Linking and Consolidating Data in Excel Workbooks
Cathy Horwitz believes that when your employees know the capabilities of the software they use, they will demonstrate improved productivity, will be more efficient, and will be able to problem-solve more easily.
Cathy teaches classes on the Microsoft suite of application software including Excel, PowerPoint, Word, Access, and Outlook. Cathy has over 30 years of experience in the classroom and virtual training and has been an instructor of Microsoft Office since 1989. Her strengths include customizing classes based on the needs of individual students and providing realistic business examples to complement the training. She is a high-energy trainer with a flair for training adult student.
She holds the Modern Classroom Certified Trainer certification from Logical Operations which prepares instructors for all aspects of delivering a course using the latest training technologies and approaches. When not teaching, Cathy enjoys shopping estate sales and refinishing mid-century furniture.
Excel provides the ability to connect a cell to data entered into another cell. A linked cell behaves as if it actually contains the data in the original cell. A reference that refers to the same cell or range on multiple sheets is called a 3-D reference. A 3-D reference is a useful and convenient way to reference several worksheets that follow the same pattern while cells on each worksheet contain the same type of data. Grouping worksheets is an important skill to have for many more reasons than creating 3-D formulas.
Creating names for cells can make formulas between worksheets and workbooks much easier to understand and maintain. You can define a name for a cell range, function, constant, or table. A 3D named range is a name that spans more than one worksheet. Although you can copy and paste data from one Excel file to another, you can also create a link between two files or workbooks.
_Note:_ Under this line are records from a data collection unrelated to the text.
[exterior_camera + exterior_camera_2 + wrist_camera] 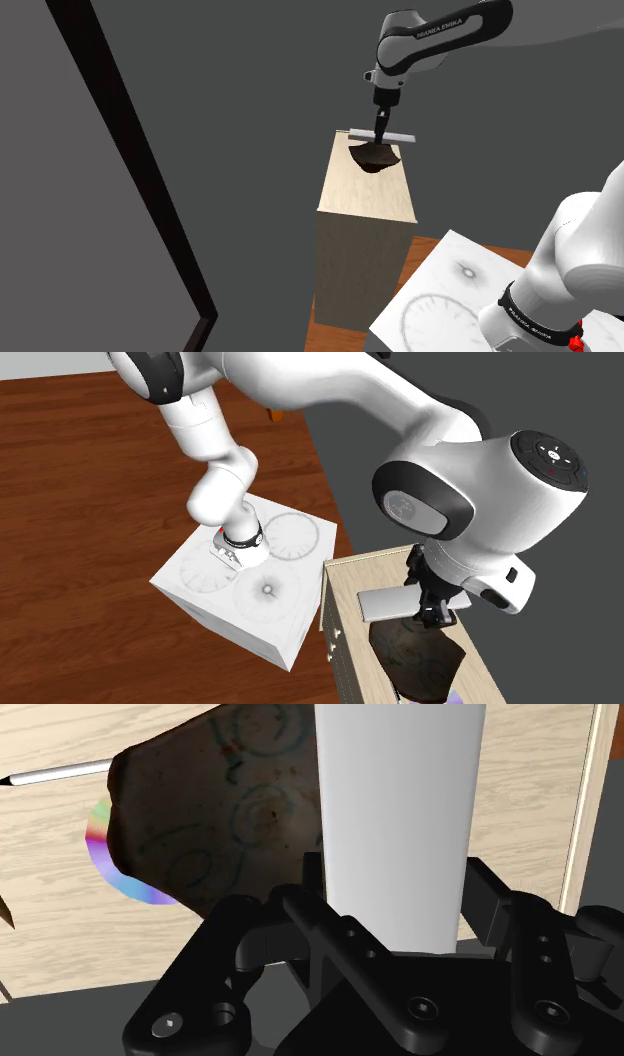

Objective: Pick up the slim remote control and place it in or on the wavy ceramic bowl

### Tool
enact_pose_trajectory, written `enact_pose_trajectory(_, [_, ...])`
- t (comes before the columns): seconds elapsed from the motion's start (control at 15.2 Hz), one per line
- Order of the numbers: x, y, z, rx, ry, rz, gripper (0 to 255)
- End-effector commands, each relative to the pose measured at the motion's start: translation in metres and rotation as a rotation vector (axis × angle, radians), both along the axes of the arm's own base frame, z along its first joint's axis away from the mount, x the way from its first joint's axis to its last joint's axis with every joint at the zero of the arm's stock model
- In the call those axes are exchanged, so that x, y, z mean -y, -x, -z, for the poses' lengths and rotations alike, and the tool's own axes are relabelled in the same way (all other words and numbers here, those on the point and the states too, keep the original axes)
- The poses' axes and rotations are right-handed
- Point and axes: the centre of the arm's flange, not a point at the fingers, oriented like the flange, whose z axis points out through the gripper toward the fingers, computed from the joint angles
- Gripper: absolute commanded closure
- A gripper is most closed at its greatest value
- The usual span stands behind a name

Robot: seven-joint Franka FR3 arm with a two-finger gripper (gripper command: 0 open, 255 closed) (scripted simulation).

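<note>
Shoulder view: high beside and behind the stand (450,290), facing down and away toward the pale wooden cabinet (365,195), seen from well off. Second exterior view: close above the cabinet, facing back toward the stand; these 2 views share both. Wrist view: very near, looking along the gripper (395,879) past its clasped grey remote (400,794) onto the dark bowl (220,814).

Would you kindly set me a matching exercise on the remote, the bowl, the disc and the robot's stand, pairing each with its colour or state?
1 remote
2 bowl
3 disc
4 stand

A dark brown with swirls
B white, on the wooden floor
C rainbow-coloured, partly hidden by the bowl
D grey, clasped in the hand

Pairs: 1-D, 2-A, 3-C, 4-B
</note>
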Motion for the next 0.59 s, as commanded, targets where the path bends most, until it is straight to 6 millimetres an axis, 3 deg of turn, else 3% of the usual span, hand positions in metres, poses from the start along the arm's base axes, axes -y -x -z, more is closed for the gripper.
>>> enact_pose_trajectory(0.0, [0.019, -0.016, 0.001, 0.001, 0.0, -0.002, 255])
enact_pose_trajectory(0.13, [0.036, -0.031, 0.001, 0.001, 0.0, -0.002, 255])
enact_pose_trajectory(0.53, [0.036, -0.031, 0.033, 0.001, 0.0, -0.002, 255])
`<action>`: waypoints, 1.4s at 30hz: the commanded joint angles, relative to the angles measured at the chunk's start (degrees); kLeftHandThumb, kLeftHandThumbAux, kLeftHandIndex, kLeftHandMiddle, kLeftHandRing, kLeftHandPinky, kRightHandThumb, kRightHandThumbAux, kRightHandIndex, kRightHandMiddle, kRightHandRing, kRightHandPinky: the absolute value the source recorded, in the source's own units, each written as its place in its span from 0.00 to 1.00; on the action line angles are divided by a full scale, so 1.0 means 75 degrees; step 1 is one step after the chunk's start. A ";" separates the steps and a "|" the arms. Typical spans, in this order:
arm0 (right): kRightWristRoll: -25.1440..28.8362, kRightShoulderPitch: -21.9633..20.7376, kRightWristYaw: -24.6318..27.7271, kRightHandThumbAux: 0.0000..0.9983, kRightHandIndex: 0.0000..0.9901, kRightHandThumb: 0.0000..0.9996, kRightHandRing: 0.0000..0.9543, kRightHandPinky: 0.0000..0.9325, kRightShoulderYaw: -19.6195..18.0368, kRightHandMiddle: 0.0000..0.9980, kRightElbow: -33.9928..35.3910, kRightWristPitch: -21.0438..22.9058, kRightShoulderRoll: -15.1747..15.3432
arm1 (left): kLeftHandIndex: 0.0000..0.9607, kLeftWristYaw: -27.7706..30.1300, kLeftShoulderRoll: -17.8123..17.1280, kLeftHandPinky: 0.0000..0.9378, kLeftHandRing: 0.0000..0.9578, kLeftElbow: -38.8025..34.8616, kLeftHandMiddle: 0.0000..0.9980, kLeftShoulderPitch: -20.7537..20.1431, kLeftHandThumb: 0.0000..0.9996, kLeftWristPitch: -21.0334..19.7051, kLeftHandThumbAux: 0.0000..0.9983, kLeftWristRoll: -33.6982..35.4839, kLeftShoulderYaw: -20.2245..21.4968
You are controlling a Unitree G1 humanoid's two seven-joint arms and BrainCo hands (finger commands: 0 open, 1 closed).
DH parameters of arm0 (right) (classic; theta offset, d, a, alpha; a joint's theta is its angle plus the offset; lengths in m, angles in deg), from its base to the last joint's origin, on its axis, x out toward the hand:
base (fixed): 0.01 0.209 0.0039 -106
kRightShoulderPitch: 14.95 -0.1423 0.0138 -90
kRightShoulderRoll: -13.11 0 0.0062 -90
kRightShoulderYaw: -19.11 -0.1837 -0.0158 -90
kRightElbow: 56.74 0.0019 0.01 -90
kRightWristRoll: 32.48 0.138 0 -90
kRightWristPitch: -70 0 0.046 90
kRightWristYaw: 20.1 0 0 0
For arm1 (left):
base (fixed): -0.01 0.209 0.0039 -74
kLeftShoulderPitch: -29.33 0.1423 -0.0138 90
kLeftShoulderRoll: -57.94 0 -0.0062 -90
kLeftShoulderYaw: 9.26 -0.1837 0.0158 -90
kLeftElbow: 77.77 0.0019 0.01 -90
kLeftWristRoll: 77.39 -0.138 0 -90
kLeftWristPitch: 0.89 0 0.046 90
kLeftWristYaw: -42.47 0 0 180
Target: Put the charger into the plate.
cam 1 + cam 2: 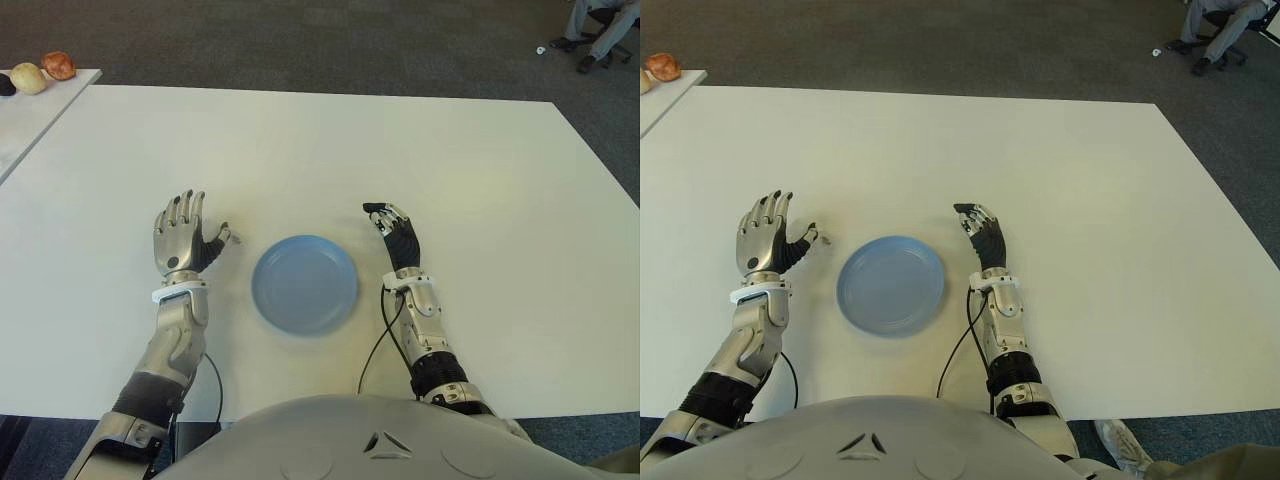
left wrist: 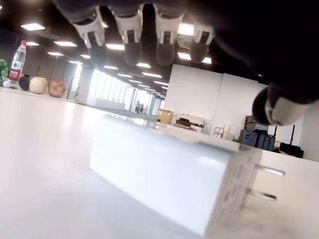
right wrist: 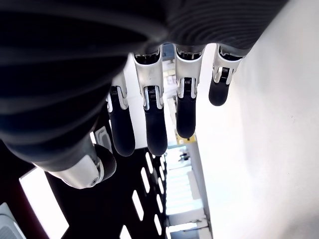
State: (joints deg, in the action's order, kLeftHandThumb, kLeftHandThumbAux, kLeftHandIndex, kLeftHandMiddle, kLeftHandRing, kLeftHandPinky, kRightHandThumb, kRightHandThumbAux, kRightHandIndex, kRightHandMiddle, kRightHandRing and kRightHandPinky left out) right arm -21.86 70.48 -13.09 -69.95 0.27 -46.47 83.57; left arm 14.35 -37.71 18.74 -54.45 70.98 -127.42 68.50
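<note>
A white plug-in charger (image 2: 169,179) lies flat on the white table (image 1: 400,150), its two prongs pointing sideways. My left hand (image 1: 180,235) hovers directly over it with fingers (image 2: 130,31) spread and not touching it. From the eye views the charger is hidden under that hand. A round blue plate (image 1: 304,284) sits with nothing in it between my two hands, just right of the left hand. My right hand (image 1: 397,238) shows beside the plate's right edge, fingers (image 3: 149,119) relaxed and holding nothing.
A second white table (image 1: 30,110) stands at the far left with round fruits (image 1: 58,65) on it. A person's legs (image 1: 600,30) show at the far right on the carpet. A black cable (image 1: 378,345) hangs along my right forearm.
</note>
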 commanded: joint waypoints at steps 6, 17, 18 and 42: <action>0.0039 0.0527 -0.0080 0.64 0.37 0.00 0.25 0.13 -0.0074 0.35 -0.0603 0.0382 -0.0458 | 0.00 0.0163 -0.0048 0.00 0.00 -0.0151 0.00 0.0026 0.11 -0.0045 0.38 0.0001 0.0088; 0.0039 0.0534 -0.0079 0.63 0.38 0.00 0.24 0.13 -0.0060 0.35 -0.0571 0.0437 -0.0454 | 0.00 0.0256 -0.0059 0.00 0.00 -0.0556 0.00 0.0120 0.11 -0.0120 0.38 -0.0101 0.0097; 0.0039 0.0534 -0.0080 0.63 0.38 0.00 0.24 0.13 -0.0060 0.35 -0.0569 0.0440 -0.0455 | 0.00 0.0279 -0.0055 0.00 0.00 -0.0613 0.00 0.0146 0.11 -0.0131 0.38 -0.0110 0.0088; 0.0039 0.0523 -0.0145 0.65 0.37 0.00 0.26 0.15 -0.0057 0.35 -0.0555 0.0438 -0.0502 | 0.00 0.0944 0.0024 0.00 0.00 -0.1201 0.00 0.0459 0.11 -0.0353 0.37 -0.0282 -0.0142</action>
State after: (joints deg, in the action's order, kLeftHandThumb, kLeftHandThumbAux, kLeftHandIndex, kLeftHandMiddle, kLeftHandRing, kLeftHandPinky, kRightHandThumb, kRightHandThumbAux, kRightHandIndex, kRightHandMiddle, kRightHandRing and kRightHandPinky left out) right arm -21.87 70.44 -13.37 -69.93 0.26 -46.48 83.55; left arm 19.81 -37.63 10.05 -52.07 68.50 -129.01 68.19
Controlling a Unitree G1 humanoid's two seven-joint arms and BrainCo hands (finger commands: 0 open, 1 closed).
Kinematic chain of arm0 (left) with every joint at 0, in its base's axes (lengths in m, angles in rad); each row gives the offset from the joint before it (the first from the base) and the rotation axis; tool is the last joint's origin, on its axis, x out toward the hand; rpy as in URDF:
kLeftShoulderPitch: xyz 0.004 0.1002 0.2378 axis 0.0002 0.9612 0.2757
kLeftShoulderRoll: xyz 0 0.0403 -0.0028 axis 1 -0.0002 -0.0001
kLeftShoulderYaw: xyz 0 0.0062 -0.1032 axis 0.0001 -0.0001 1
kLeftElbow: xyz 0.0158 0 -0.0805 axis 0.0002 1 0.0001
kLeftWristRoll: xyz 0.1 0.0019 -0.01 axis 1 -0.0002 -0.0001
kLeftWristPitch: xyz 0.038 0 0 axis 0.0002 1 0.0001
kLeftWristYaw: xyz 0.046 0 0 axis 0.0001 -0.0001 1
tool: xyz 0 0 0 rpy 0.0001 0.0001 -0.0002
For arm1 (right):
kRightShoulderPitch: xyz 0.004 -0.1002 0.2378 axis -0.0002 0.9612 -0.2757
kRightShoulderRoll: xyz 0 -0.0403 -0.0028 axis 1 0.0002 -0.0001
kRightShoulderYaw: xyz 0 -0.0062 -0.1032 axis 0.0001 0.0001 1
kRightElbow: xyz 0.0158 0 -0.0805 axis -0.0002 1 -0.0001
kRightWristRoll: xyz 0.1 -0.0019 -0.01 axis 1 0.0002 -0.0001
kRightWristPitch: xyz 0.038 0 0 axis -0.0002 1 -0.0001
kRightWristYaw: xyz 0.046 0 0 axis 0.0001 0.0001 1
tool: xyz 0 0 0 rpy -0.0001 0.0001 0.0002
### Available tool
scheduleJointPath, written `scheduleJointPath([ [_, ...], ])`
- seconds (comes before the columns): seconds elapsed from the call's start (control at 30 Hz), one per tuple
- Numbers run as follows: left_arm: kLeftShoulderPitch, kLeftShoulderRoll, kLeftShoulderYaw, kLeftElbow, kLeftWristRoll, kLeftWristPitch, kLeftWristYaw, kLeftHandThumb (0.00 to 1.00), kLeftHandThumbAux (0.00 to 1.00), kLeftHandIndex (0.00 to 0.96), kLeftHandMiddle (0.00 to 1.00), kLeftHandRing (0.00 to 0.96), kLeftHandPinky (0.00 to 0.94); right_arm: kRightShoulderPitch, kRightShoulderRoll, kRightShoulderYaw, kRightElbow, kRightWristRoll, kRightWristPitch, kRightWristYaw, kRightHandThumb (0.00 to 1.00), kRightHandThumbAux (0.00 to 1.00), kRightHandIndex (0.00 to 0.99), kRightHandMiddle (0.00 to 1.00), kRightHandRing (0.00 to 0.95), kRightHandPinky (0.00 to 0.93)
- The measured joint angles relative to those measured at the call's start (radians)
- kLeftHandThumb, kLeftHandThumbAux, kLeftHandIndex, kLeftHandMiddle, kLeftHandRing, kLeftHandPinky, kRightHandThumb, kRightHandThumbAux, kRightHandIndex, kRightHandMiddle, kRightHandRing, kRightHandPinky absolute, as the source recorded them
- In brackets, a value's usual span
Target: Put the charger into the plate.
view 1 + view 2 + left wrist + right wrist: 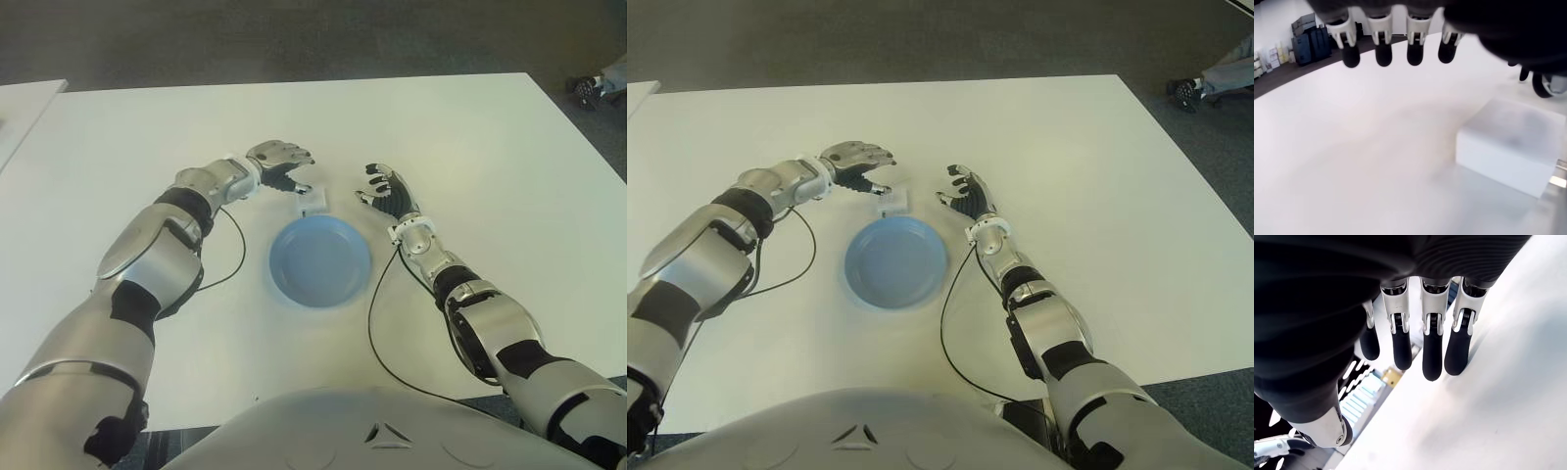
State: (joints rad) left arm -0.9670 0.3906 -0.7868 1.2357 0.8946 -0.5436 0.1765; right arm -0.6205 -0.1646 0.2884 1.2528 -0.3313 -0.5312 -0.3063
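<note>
A small white charger (314,203) lies on the white table just beyond the far rim of the round blue plate (294,284). My left hand (284,168) hovers just left of and behind the charger, fingers spread and holding nothing. The left wrist view shows the charger (1508,147) as a white block on the table with the fingertips (1382,55) above and apart from it. My right hand (384,188) shows to the right of the charger and plate, fingers relaxed and empty.
The white table (470,147) stretches wide around the plate. Black cables (235,250) trail from both wrists across the table beside the plate. A person's shoe (588,90) shows on the floor at the far right.
</note>
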Motion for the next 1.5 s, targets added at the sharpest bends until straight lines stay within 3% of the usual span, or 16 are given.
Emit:
scheduleJointPath([
  [0.8,0.095,-0.013,0.055,0.02,-0.06,-0.019,0.005,0.256,0.151,0.0,0.0,0.0,0.0,-0.003,0.002,0.007,0.0,0.0,0.002,-0.006,0.468,0.749,0.208,0.283,0.333,0.393],
  [1.5,0.171,-0.023,0.076,-0.001,-0.068,0.026,0.152,0.229,0.191,0.0,0.0,0.0,0.0,0.0,0.003,0.017,0.0,-0.023,0.002,-0.027,0.436,0.746,0.215,0.285,0.322,0.377],
])
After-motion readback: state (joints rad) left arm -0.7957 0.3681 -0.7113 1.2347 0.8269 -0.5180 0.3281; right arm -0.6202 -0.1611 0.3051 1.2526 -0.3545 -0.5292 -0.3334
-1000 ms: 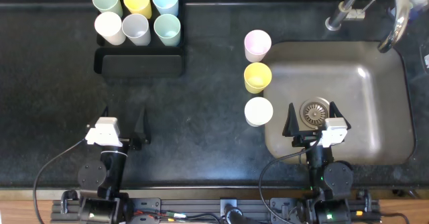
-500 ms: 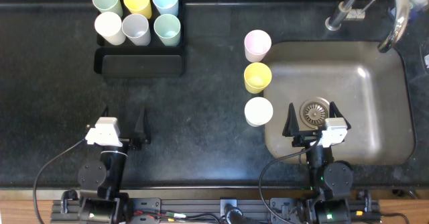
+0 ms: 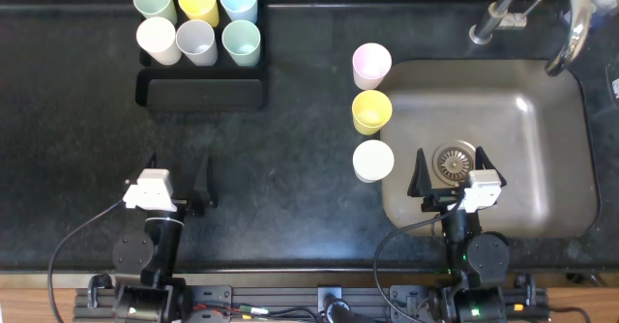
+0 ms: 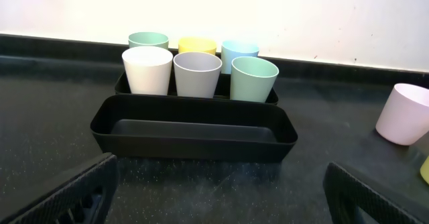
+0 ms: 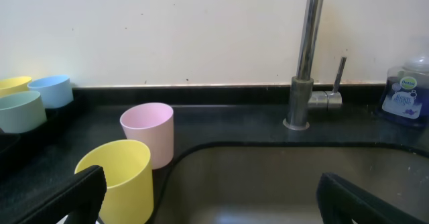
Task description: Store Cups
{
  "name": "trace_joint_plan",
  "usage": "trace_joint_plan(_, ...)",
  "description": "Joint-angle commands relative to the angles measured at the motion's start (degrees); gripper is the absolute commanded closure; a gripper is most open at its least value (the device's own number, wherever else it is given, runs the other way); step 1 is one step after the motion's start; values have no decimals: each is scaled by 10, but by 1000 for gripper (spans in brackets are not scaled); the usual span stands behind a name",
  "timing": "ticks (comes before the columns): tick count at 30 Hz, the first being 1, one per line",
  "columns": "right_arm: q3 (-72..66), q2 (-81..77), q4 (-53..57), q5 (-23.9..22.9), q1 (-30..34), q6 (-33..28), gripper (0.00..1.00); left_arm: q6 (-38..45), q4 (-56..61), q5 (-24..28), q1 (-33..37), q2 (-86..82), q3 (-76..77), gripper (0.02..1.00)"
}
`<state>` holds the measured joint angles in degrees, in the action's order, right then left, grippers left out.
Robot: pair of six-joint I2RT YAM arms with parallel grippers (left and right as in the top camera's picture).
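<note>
White cup (image 3: 372, 161) stands just left of the wide-open, empty right claw (image 3: 450, 164).

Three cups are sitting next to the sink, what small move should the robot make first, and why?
Probably ease the right gripper toward the white cup. It is the loose cup nearest that gripper, the gripper is open and holds nothing, and the front tray has room for it.

We are seeing a black left arm (image 3: 137, 253) and right arm (image 3: 481, 255), each wearing a white wrist block (image 3: 150, 190), ridged black fingers (image 4: 74, 190) and black cables (image 3: 64, 249).
</note>
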<state>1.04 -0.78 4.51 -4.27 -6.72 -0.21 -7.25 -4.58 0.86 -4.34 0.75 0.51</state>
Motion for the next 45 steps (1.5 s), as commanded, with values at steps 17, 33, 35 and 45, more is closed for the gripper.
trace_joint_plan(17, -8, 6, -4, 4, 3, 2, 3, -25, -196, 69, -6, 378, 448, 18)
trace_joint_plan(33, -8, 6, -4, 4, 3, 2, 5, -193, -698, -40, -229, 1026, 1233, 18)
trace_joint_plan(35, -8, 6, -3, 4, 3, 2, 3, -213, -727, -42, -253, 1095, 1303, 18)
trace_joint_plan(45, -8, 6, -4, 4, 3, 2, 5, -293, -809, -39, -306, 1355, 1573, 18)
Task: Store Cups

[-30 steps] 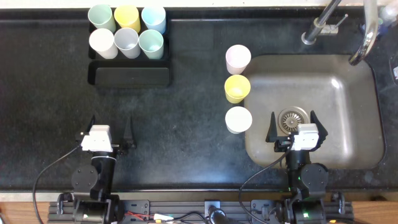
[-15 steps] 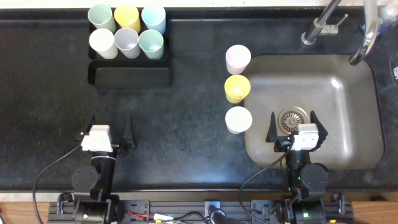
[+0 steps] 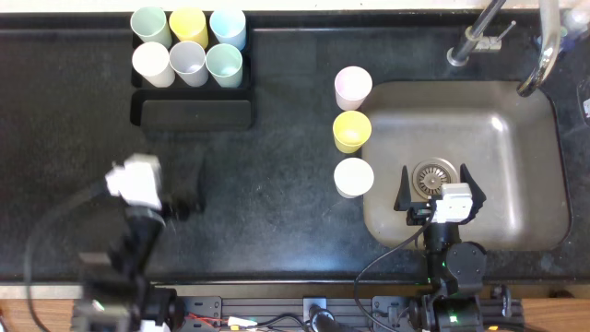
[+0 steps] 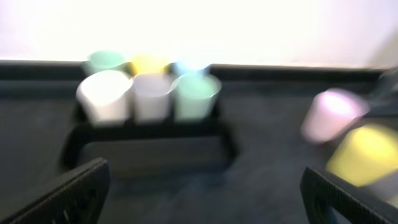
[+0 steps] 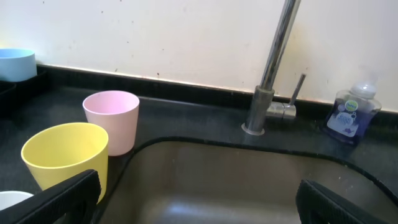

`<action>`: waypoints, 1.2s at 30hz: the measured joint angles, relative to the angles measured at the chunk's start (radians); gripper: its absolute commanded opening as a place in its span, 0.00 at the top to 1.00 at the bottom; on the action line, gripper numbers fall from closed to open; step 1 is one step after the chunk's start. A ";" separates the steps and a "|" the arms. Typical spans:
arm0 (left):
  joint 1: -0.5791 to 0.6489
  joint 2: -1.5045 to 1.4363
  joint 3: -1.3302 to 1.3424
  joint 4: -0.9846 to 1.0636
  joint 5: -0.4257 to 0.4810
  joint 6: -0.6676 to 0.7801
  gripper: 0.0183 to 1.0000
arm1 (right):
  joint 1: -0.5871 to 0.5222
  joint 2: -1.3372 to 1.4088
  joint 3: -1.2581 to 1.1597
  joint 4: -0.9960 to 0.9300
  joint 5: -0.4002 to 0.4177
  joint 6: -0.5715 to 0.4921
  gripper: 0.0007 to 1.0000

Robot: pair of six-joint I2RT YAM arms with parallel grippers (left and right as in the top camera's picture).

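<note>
Three loose cups stand in a line on the counter by the sink's left rim: pink (image 3: 352,86), yellow (image 3: 351,130) and white (image 3: 353,176). A black rack (image 3: 195,112) at the back left holds several cups in two rows, and its front row is bare. My left gripper (image 3: 164,168) is open and empty over the counter in front of the rack (image 4: 149,155), with the pink cup (image 4: 333,115) and yellow cup (image 4: 367,152) off to one side. My right gripper (image 3: 434,175) is open and empty above the sink, near the pink cup (image 5: 113,118) and yellow cup (image 5: 65,155).
The steel sink (image 3: 516,138) fills the right side, with its drain (image 3: 433,175) under my right gripper. A faucet (image 5: 273,68) and a soap bottle (image 5: 351,112) stand behind it. Bare black counter (image 3: 277,184) lies between the rack and the loose cups.
My left arm has risen and moved up the picture toward the rack, blurred by the motion. The right arm and all cups stay where they were.
</note>
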 measured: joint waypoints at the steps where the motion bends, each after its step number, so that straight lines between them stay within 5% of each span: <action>1: 0.000 0.126 0.139 -0.045 0.047 -0.025 0.00 | 0.000 0.000 0.000 0.001 0.000 0.000 0.00; 7: -0.063 0.820 1.074 -0.583 0.192 -0.099 0.00 | 0.000 -0.001 0.000 0.000 0.000 0.000 0.00; 11: -0.243 1.316 1.786 -0.975 0.130 -0.126 0.00 | 0.000 0.000 0.000 0.000 0.000 0.000 0.01; 15: -0.446 1.735 2.316 -1.151 0.020 -0.192 0.00 | 0.000 0.000 0.000 0.001 0.000 0.000 0.00; 21: -0.588 2.015 2.474 -1.293 -0.101 -0.327 0.00 | 0.000 0.000 0.000 0.000 0.000 0.000 0.00; 36: -0.543 2.155 2.506 -1.242 -0.171 -0.580 0.00 | 0.000 0.000 0.000 0.000 0.000 0.000 0.00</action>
When you create a link between files, the copied data updates when the original data changes.
Once links between workbooks are created, the links have to be maintained if the source files are moved or renamed. The consolidated function in Excel combines information from multiple workbooks into one place. The Excel consolidate function lets you select data from its various locations and creates a table to summarize the information for you.
- Creating Linked Cells
- Grouping Worksheets
- Understanding 3-D References
- Using 3-D References in Summary Functions
- Naming Cells
- Creating External Reference Formulas
- Editing Links
- Consolidating Data
Course Level - Intermediate
Who Should Attend
- Business Owners
- CEO's / CFO's / CTO's
- Financial Consultants
- IT Professionals
- Human Resource Personnel
- Anybody with large amounts of Data
- Anybody who uses Microsoft Excel on a regular basis, and wants to be more efficient and productive
Why Should You Attend
We all collect data and store it in multiple workbooks and in multiple worksheets. Summarizing data within a single worksheet is done on a regular basis. But at times you may want to combine data from multiple workbooks and worksheets into a YTD summary or consolidate data from multiple workbooks into one. Excel has many options for combining and linking data from multiple sources that allow you to create these summary reports. Linking data can be used to prevent holding many copies of the same data. It is an excellent method of showing a summary of up-to-date data.